CNB review: On hold to safeguard credibility in an above-target inflation world
The Czech National Bank opted for a pause in its cutting cycle due to higher inflation seen at the end of the year. But the February meeting appears to be live and the Board is open to discussing a rate cut again. The focus now will be on the January inflation number. The market is on the hawkish side of pricing, but we see higher chances of more rate cuts
4.00% |
CNB 2W repo rateNo change |
As expected |
Inflation risks warranted a pause
The Czech National Bank paused at 4.00% in its current monetary easing cycle, as expected by most market participants recently. The inflationary pressures such as lofty nominal and real wage growth, increasing household spending, and a pickup in residential property prices seem too high a risk for ending up with inflation above the target over the next year. The stubborn price inertia in the service sector and the elevated potential for rent hikes over the coming year warranted a pause if you take the price stability mandate seriously. Moreover, the expected decline in household electricity prices can be partially compensated by increases in the price lists for housing services such as heat and water, so the decline in regulated prices is not a fait accompli.

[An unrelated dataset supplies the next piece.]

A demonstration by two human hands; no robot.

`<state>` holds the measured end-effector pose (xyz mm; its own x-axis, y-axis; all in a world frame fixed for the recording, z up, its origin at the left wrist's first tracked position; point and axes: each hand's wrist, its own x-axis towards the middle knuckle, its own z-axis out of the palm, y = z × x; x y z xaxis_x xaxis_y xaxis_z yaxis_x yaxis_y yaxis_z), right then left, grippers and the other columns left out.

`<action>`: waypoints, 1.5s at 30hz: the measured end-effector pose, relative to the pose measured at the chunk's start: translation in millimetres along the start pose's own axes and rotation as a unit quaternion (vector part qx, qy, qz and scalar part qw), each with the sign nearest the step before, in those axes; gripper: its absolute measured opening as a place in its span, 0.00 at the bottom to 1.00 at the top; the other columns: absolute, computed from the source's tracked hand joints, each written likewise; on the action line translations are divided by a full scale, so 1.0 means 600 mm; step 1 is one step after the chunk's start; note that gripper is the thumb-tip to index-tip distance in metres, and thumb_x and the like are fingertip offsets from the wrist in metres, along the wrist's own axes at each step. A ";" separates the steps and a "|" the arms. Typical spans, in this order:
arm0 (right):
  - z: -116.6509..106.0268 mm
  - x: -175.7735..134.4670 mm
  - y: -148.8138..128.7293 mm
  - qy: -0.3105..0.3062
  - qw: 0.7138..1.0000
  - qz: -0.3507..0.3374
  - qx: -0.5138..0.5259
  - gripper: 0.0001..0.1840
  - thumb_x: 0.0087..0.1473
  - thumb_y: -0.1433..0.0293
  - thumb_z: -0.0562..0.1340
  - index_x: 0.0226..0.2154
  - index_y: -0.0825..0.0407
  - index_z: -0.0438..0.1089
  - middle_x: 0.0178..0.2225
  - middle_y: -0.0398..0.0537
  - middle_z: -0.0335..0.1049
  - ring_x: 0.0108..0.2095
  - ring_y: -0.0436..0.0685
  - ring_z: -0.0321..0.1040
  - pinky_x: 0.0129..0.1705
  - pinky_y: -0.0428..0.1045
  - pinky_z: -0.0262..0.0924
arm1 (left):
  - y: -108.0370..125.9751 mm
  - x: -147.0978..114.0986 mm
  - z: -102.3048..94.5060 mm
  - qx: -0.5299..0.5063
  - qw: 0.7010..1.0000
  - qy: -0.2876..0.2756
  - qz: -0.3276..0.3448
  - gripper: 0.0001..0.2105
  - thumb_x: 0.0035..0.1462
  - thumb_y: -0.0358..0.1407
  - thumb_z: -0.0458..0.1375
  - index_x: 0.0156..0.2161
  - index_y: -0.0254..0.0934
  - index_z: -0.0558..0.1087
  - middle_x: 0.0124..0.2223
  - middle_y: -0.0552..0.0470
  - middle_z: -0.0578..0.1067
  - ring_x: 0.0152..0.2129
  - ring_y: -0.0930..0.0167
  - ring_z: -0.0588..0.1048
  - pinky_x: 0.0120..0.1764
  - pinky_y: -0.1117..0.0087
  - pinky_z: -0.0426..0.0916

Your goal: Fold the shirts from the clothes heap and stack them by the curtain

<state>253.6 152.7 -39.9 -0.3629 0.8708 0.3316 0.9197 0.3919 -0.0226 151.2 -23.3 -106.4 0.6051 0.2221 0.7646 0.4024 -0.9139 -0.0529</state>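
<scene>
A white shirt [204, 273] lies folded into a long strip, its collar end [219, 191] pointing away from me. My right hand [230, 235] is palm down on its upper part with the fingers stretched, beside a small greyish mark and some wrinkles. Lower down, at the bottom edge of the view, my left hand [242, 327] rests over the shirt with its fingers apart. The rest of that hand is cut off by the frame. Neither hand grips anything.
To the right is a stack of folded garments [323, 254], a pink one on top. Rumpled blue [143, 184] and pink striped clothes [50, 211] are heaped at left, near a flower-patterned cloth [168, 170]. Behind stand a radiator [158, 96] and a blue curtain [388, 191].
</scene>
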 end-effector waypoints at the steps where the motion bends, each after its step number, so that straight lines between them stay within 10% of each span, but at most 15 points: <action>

Dovish pause in the cutting cycle
During the press conference, the governor did not want to be too specific about what was behind the pause in the cutting cycle, but the rise in inflation in December above 3% due to the comparative base from last year and the rise in food prices was mentioned several times. The governor also reiterated that the CNB expects inflation to fall again in January. In the governor's words, February is therefore an open meeting and the Board is open to both options - cut or pause.
The dovish tilt was given by two board members who voted for the rate cut today. Our best guess is that they are Frait and Prochazka. The minutes will be released in early January to show us the details of the meeting. At the same time (as in November) global developments, which are currently the main downside risk to the central bank, were discussed more during the press conferences.
Questions and answers
A few key questions will come next: a) at what level of January’s inflation will the easing continue? b) will the flash estimate provide enough structure for the central bank to move forward with a decision? c) do you want to enter a shoot/don’t shoot modus operandi?
Our answers are as follows. We believe that inflation below 2.8% in January amid a lukewarm economic performance is good enough to carry on with rate reductions. The complete inflation structure is warranted if the headline number is close to the 2.8% border case. The bank board is not willing to enter a stop-and-go-and-stop-again dance. For the above reasons, any further action or inaction is likely to be expected at the March meeting.
There is also the element of the M2 monetary aggregate gaining slightly too much strength for headline inflation to return to target in a reliable manner and for the core rate to decelerate below 2%. Inflation expectations are also formed by the central bank’s determination to maintain price stability, and that likely goes hand in hand with the willingness for bold action – but also with some consistency and calm to outweigh the often over-excited market approach.
Our market views
The market is pricing in roughly one cut by the May meeting and a terminal rate of 3.50% at this time. While this scenario cannot be ruled out if January inflation surprises with a level above 3%, it seems more of an alternative scenario at the moment. In contrast, today's meeting showed that the Board is still in a cutting mood and February should be a lively meeting. January inflation sets the level for the full year given the high seasonality in the Czech Republic, and 2.7-2.8% could be enough for a rate cut. We see the CNB as more dovish on this than our economists and market pricing.
We therefore prefer to be on the dovish side in the interim, which is the market's assessment after today's press conference. Therefore, we expect a return of pressure on the CZK to 25.30 levels as a first stop as the market reassesses rate pricing.